Flo
Flo

Reputation: 75

c++ socket accept blocks cout

I'm quite new to C++/C in general, so execuse me if this question might appear kinda stupid, but i'm really stuck here.

What I'm trying to do is a simple tcp server giving the user the opportunity to accept/decline incoming connections. I have a function named waitingForConnection() containing the main loop. It's called in the main function after the socket is sucessuflly bind and marked as passive.

What I'd expect is that, after the Client connects to the server, the function handleConnection() is getting called, causing the main loop to wait until the function is executed and only then to contiue. But what actually seems to happen is that the main loop continues to the next accept() call, which is blocking the thread, before handleConnection() is completley executed.
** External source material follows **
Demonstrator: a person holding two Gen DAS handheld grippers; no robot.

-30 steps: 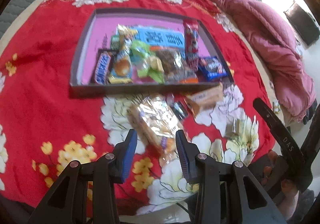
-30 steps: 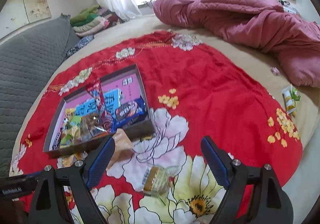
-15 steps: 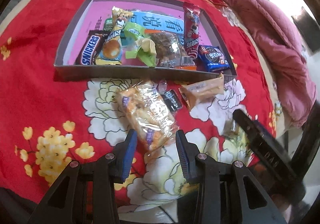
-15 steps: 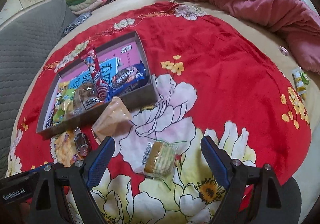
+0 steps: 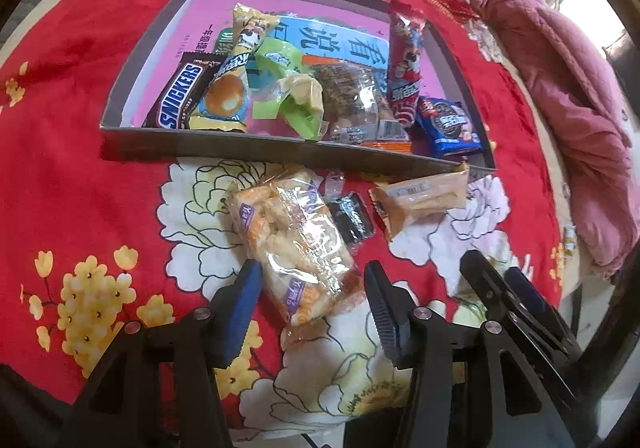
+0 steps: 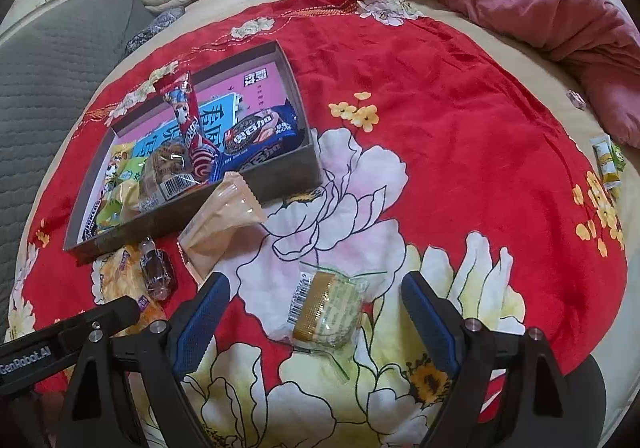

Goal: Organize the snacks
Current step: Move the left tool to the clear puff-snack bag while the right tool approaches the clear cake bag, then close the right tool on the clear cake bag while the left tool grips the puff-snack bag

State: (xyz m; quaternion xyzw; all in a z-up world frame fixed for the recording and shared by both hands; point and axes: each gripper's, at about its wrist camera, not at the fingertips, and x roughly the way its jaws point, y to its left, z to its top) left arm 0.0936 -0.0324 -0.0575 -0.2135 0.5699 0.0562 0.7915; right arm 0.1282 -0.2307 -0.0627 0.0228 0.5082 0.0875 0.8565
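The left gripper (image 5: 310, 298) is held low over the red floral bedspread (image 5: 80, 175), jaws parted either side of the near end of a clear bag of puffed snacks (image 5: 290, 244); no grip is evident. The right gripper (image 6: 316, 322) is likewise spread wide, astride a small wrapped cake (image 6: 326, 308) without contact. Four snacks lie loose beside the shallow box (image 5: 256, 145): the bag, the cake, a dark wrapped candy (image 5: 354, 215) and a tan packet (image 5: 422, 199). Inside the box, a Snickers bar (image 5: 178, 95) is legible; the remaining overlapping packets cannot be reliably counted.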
The test-output "done" will only become visible if the client connects a second time and the thread wakes up again.

To me it seem like the code is executed completley out of order, which I believe is not possible, since the whole code should be executed in a single thread.

Console Output after first connection attempt ("n" is user input):

"Accept connection ? (y/n)"n

Console Output after second connection attempt:

"Accept connection ? (y/n)"n 
"doneAccept connection ? (y/n)"

Please note that I'm not looking for any workaround using select() or something similar, I'm just trying to understand why the code does what it does and maybe how to fix it by changing the structure.

int soc = socket(AF_INET, SOCK_STREAM, 0);

void handleConnection(int connectionSoc, sockaddr_in client){
   string choice;
   cout<<"Accept connection ? (y/n)";
   cin>>choice;
   if(choice=="y"||choice == "Y"){
     //do something here
   }else{
     close(connectionSoc);

   }
  cout<<"done";
}



void waitingForConnection(){

    while(running){

      sockaddr_in clientAddress;
      socklen_t length;
      length = sizeof(clientAddress);

      int soc1 = accept(soc,(struct sockaddr*)&clientAddress, &length);
      if(soc1<0){
          statusOutput("Connection failed");
      }else{
          handleConnection(soc1, clientAddress);
      }

   }

}

Upvotes: 1

Views: 901

Answers (1)

Slava
Slava

Reputation: 44258

Problem is that output to std::cout is buffered and you simply do not see that until it is flushed. As std::cin automatically flushes std::cout you get your output on the next input. Change your output to:

std::cout << "done" << std::endl;

and you would get expected behavior.